Dentro deste período, o carro avariou (em Dezembro de 2013), por virtude de um incêndio, e o A. combinou logo com a 1.ª R. que esta iria buscar o carro e levá-lo à oficina que lhe havia sido indicada.
Mas até ao presente o carro não foi reparado recusando-se os RR. a assumir a responsabilidade.
Em Maio de 2014, o A. escreveu aos RR., informando que iria proceder judicialmente.
Mais alegou que esta situação lhe causou danos.
*
A 1.ª R. contestou invocando a caducidade do direito do A..
*
O 2.º R. também contestou.
*
Foi proferido despacho saneador que julgou caducado o direito do A..
*
Deste despacho recorre o A. alegando que foram violados os art.ºs 4.º da Lei da Defesa do Consumidor, n.º 24/96, de 31 de Julho, (com as alterações introduzidas), artº. 2.º, 3.º, 4.º, 5.º e 5.º-A do Decreto-Lei n.º 67/2003, de 08 de Abril (com as alterações introduzidas), artº. 217.º, 331.º, 916.º e 917.º do Código Civil.
*
O 2.º R. contra-alegou defendendo a manutenção do decidido.
*
Foram colhidos os vistos.
*
Nas suas alegações, o recorrente vem dar uma versão dos factos mais completa, se assim podemos dizer, dos factos.
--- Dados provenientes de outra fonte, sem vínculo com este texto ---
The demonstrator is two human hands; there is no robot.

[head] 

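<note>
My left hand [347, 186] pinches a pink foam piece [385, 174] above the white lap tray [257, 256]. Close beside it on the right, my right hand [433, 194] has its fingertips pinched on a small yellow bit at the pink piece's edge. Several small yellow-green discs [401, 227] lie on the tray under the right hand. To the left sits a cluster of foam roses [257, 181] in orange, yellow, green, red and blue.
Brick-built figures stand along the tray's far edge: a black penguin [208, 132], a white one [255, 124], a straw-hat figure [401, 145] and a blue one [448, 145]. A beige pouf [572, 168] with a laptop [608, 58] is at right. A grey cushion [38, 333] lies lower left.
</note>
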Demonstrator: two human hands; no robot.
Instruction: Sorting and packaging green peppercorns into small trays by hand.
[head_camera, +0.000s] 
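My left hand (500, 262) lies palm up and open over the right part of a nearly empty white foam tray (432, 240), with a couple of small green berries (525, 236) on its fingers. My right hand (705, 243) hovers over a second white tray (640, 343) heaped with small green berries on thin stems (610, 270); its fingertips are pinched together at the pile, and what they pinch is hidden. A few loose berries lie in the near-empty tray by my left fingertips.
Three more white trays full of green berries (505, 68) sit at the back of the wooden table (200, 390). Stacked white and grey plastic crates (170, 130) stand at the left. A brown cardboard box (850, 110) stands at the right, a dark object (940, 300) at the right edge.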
Com efeito, nesta peça, e diferentemente do que escrevera na p.i., alega que logo deu conhecimento ao 2.º R. da avaria e que foi este que lhe indicou uma oficina.
Mas cremos que esta alteração não tem relevância.
*
Além dos factos acima descritos, cevemos ainda ter em conta que o A. propôs uma acção em Junho de 2014 cuja instância foi julgada deserta em Maio de 2017; isto porque o mandatário do A. renunciou ao mandato e o A. não constituiu novo mandatário.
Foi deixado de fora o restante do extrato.